Repeat all of the material exactly, with no line missing.

━━━━━━━━━━

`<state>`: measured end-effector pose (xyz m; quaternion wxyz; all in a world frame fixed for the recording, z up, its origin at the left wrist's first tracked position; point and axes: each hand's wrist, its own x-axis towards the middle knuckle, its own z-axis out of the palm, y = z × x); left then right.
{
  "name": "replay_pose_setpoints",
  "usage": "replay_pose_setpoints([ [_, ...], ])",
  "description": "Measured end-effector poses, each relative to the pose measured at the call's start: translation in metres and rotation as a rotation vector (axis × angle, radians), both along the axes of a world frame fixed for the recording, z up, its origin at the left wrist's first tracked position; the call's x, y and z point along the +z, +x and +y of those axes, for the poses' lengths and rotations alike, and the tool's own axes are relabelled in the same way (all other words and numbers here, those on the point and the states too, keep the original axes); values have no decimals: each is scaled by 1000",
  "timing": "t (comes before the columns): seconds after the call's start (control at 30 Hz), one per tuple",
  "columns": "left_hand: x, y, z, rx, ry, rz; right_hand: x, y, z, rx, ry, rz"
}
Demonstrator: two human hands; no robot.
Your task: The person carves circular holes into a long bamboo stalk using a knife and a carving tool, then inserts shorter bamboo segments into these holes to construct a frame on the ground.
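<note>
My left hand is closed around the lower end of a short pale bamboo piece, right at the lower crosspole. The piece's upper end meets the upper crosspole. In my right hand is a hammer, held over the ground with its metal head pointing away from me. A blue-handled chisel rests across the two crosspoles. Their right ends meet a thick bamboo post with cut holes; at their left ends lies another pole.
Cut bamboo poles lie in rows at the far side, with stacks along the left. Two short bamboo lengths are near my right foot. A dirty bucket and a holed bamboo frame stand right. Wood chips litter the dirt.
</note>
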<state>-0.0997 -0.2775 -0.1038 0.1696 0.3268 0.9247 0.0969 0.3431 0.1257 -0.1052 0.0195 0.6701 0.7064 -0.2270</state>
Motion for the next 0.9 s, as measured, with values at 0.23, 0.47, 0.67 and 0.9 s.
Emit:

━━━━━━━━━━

## Response to the task
`<state>`: measured end-effector pose (xyz m; quaternion wxyz; all in a world frame fixed for the recording, z up, its origin at the left wrist's first tracked position; point and axes: each hand's wrist, its own x-axis towards the middle knuckle, its own z-axis out of the palm, y = z × x); left then right.
{
  "name": "replay_pose_setpoints",
  "usage": "replay_pose_setpoints([ [_, ...], ])",
  "description": "Measured end-effector poses, each relative to the pose measured at the call's start: translation in metres and rotation as a rotation vector (axis × angle, radians), both along the axes of a world frame fixed for the recording, z up, its origin at the left wrist's first tracked position; the call's x, y and z point along the +z, +x and +y of those axes, for the poses' lengths and rotations alike, and the tool's own axes are relabelled in the same way (all other words and numbers here, those on the point and the states too, keep the original axes); values have no decimals: each is scaled by 1000",
  "timing": "t (comes before the columns): seconds after the call's start (control at 30 Hz), one per tuple",
  "columns": "left_hand: x, y, z, rx, ry, rz; right_hand: x, y, z, rx, ry, rz"
}
Demonstrator: two human hands; no robot.
Your task: The person carves circular holes into a long bamboo stalk using a knife and a carving tool, then inserts shorter bamboo segments into these holes to construct a frame on the ground.
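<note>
My left hand is closed around the lower end of a short pale bamboo piece, right at the lower crosspole. The piece's upper end meets the upper crosspole. In my right hand is a hammer, held over the ground with its metal head pointing away from me. A blue-handled chisel rests across the two crosspoles. Their right ends meet a thick bamboo post with cut holes; at their left ends lies another pole.
Cut bamboo poles lie in rows at the far side, with stacks along the left. Two short bamboo lengths are near my right foot. A dirty bucket and a holed bamboo frame stand right. Wood chips litter the dirt.
</note>
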<state>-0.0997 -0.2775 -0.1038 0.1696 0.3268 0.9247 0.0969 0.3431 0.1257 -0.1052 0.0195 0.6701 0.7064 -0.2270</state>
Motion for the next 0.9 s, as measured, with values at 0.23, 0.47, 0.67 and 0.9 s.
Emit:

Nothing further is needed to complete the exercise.